Limiter à 80 mg : une perte de sens et une perte de chance

L’application drastique par l’ANSM du principe de précaution fondée sur une étude de sécurité au protocole jugé nébuleux a donc fait bondir les spécialistes du baclofène. Ces derniers sont montés à la tribune, individuellement  et collectivement  pour réclamer un assouplissement de la mesure, sur la base de l’argumentaire suivant :

-primo, face à l’alcool, fléau aux conséquences sanitaires et sociales considérables, le baclofène constitue un progrès thérapeutique significatif (dans un domaine où l’offre est réduite) ;

-secundo, c’est un traitement ayant de nombreux effets indésirables (connus) mais qui donne des résultats appréciables chez un certain nombre de patients;

-tertio, « chez beaucoup de patients, arrêter à 80 mg ne correspond à aucune réalité clinique et perd de son sens (les deux tiers environ des sujets traités dans des centres d’addictologie spécialisés sont au-delà de ces doses) ».
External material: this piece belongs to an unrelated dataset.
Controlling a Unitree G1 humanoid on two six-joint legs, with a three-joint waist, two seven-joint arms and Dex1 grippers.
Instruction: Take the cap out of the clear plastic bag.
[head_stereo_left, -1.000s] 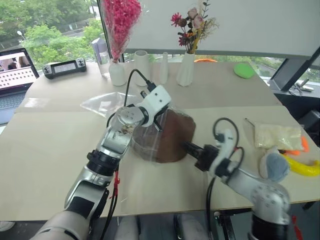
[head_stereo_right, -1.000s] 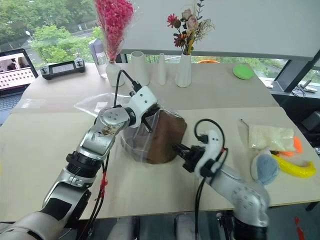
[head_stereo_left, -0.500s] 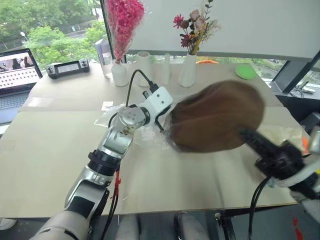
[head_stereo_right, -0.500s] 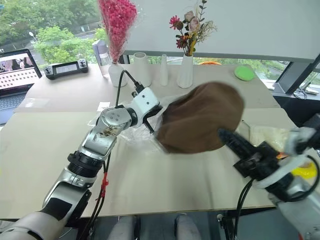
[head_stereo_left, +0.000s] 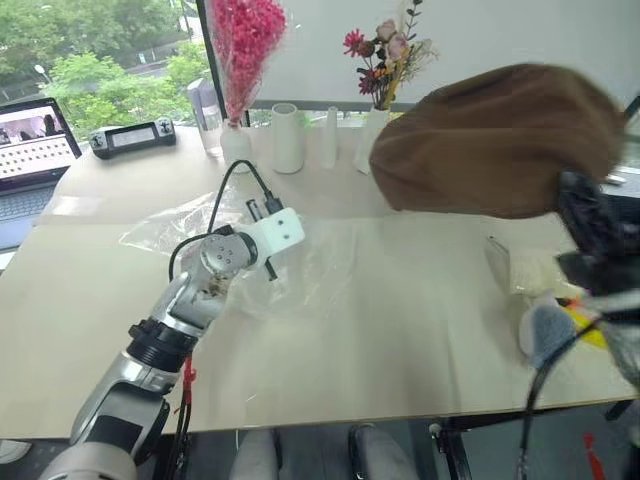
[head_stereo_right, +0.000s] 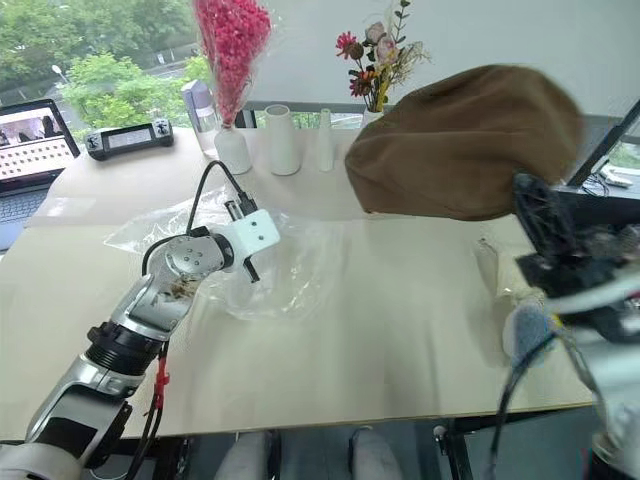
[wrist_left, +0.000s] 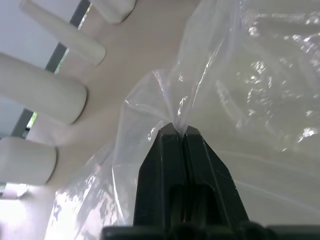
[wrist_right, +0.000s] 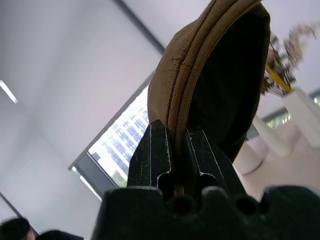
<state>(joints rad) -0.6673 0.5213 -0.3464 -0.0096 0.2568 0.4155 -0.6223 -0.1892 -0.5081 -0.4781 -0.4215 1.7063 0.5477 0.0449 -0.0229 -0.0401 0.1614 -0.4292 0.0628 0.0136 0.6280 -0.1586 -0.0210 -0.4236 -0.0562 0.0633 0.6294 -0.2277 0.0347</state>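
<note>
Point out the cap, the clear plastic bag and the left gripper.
cap (head_stereo_left: 495, 140), left eye view: middle of the brown fabric.
clear plastic bag (head_stereo_left: 320, 270), left eye view: crinkled film lying on the table.
left gripper (wrist_left: 179, 134), left wrist view: fingertips pinching the bag.

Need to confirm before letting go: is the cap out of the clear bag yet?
Out. The right gripper holds the cap aloft, free of plastic; the clear plastic bag lies on the table, pinched by the left gripper.
</note>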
En résumé, les experts dénoncent une option « one size fits all » qui pourrait s’avérer totalement contre-productive. « L’expérience clinique et les données scientifiques montrent […] que le baclofène est actif à des doses en moyenne autour de 150 à 180 mg, affirment les addictologues signataires* ainsi que le Pr Didier Sicard, président d’honneur du Comité consultatif et soutien de longue date de cette molécule atypique, dans une missive adressée au Ministère de la Santé, à l’ANSM et aux médias. La décision de l’ANSM, faite sans concertation avec les spécialistes de terrain, ne nous paraît donc pas adaptée : elle est source d’une perte de chance pour de nombreux patients ».

En clair, « c’est une mesure dangereuse pour les patients qui sont équilibrés par des doses supérieures à 80 mg » alerte le Pr Granger.

La décision de l’ANSM, faite sans concertation avec les spécialistes de terrain, ne nous paraît donc pas adaptée : elle est source d’une perte de chance pour de nombreux patients Les signataires

Demande d’assouplissement

Dans leur lettre ouverte, les spécialistes du baclofène demandent à l’ANSM une « recommandation plus souple et plus conforme à l’intérêt des patients », à savoir permettre des prescriptions de baclofène aux médecins tout-venant jusqu’à 80 mg ET « des prescriptions à des posologies supérieures à 80 mg, mais encadrées et pratiquées par des spécialistes en addictologie et psychiatrie ayant l’expérience de ce médicament, et par les médecins généralistes formés à sa prescription ».

« Une stratégie raisonnable » que prône aussi à titre individuel Michel Reynaud, professeur émérite de psychiatrie et d’addictologie à l’université Paris Sud (également signataire de la lettre commune), et que l’on peut voir comme une voie du milieu laissant toutes leurs chances de guérison aux patients qui nécessitent des doses élevés (et supportent bien le médicament) tout en contrôlant mieux les risques. De quoi (peut-être) dépassionner le débat.

*Amine Benyamina, professeur de psychiatrie et d’addictologie à l’université Paris Sud ; Olivier Cottencin, professeur de psychiatrie et d’addictologie à l’université de Lille ; Maurice Dematteis, professeur d’addictologie à l’université de Grenoble ; Philip Gorwood, professeur de psychiatrie à l’université Paris Descartes ; Bernard Granger, professeur de psychiatrie à l’université Paris Descartes ; Philippe Jaury, professeur de médecine générale à l’université Paris Descartes ; Christophe Lançon, professeur de psychiatrie à l’université Aix-Marseille ; Michel Reynaud, professeur émérite de psychiatrie et d’addictologie à l’université Paris Sud; Benjamin Rolland, maître de conférences en addictologie à l’université Lyon 1 ; Didier Sicard, professeur émérite à l’université Paris Descartes, président honoraire du comité consultatif national d’éthique ; Nicolas Simon, professeur de pharmacologie à l’université Aix-Marseille ; Florence Thibaut, professeur de psychiatrie à l’université Paris Descartes.